[Prompt]
The line with "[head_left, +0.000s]" marks the start; please set it down along with all later lines through the end of the material, exactly, leaving out pictures.

[Data to use]

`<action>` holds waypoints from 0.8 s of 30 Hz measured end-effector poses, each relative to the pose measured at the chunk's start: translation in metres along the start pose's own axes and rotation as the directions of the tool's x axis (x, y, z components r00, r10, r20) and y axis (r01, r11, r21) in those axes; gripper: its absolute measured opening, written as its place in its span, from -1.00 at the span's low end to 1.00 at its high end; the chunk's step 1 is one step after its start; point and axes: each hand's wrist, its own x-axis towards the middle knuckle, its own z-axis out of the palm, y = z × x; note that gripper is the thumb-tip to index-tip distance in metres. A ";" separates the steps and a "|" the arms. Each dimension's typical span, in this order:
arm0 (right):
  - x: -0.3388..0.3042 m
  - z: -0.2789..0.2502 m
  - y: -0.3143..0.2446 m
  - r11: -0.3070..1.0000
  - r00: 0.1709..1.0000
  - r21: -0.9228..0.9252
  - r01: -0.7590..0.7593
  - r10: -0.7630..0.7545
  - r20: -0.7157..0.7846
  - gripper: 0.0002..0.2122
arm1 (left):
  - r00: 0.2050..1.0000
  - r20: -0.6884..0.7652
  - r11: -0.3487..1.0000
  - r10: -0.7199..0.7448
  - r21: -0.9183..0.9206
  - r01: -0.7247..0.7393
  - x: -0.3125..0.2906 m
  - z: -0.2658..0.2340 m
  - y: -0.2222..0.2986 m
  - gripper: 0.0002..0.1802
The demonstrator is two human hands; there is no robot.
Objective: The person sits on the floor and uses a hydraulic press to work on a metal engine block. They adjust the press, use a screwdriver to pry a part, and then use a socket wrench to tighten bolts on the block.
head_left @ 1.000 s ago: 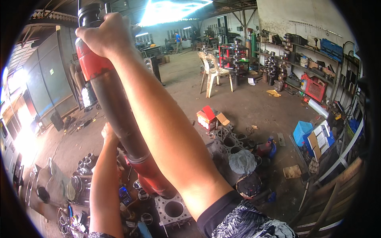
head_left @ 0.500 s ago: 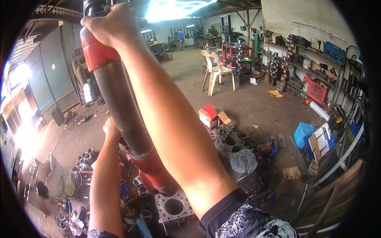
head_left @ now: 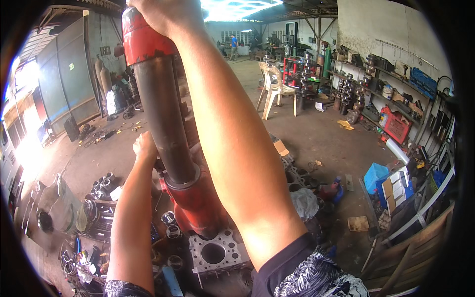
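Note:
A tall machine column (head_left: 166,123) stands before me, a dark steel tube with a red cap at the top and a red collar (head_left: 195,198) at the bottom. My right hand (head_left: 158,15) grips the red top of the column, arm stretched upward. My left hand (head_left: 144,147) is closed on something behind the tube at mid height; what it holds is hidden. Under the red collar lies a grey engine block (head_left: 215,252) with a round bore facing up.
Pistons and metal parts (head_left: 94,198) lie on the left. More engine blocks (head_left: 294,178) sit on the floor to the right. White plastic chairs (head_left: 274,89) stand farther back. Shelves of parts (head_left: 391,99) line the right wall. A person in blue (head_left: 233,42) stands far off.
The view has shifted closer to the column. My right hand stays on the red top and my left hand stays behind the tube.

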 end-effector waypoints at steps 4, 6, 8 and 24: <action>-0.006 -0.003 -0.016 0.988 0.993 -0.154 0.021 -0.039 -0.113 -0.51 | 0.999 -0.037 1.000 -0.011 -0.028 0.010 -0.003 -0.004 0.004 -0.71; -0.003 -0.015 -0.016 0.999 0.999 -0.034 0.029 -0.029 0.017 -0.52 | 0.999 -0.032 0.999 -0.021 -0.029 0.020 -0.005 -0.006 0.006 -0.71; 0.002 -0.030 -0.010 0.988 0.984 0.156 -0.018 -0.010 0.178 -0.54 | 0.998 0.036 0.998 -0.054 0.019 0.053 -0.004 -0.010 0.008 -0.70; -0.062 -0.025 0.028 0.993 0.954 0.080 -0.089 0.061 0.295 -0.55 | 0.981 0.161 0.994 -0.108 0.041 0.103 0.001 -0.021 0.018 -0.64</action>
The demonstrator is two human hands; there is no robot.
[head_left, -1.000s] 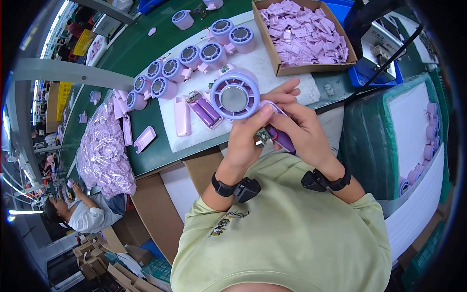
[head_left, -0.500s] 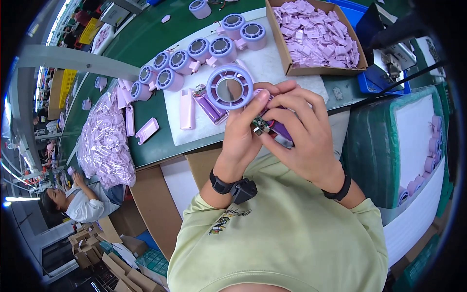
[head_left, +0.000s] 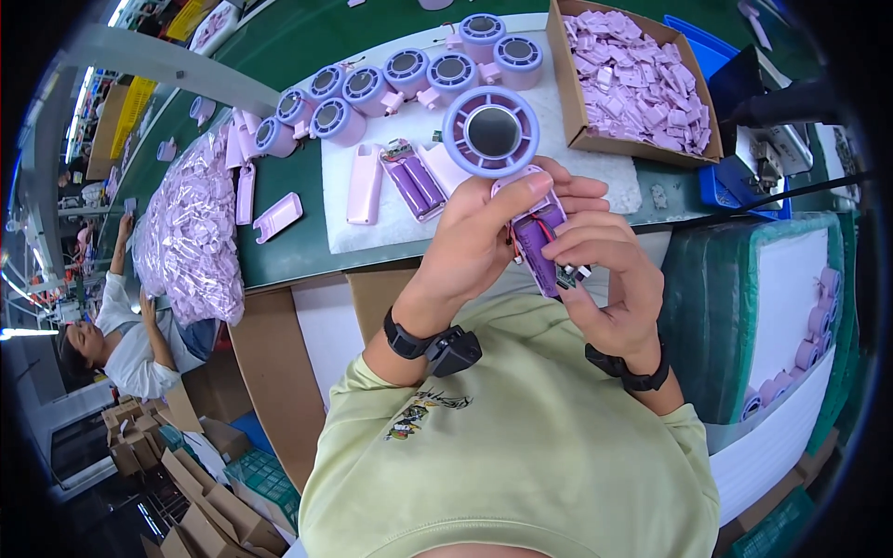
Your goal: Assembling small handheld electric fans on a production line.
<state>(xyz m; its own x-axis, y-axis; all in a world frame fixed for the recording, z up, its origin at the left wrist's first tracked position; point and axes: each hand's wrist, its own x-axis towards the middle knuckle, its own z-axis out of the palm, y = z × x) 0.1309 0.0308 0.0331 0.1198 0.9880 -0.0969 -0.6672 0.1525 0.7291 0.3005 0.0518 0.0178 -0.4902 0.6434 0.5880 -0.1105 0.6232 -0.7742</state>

[Result of the task]
[head_left, +0.000s] 
Your goal: Assembling small handheld electric fans on a production line.
<state>(xyz m; its own x-axis, y-axis; all in a world frame fixed for the recording, z up, its origin at the left wrist's first tracked position; point and axes: each hand's wrist, its own x-axis towards the middle knuckle, its own z-axis out of the palm, y = z × x) 0.1309 0.0308 0.0331 0.1198 0.9880 -0.0969 -0.6672 0.1525 0.7291 0.3005 0.0518 0.0178 -0.4902 0.6434 0.5880 -0.1105 0.6232 -0.7742</state>

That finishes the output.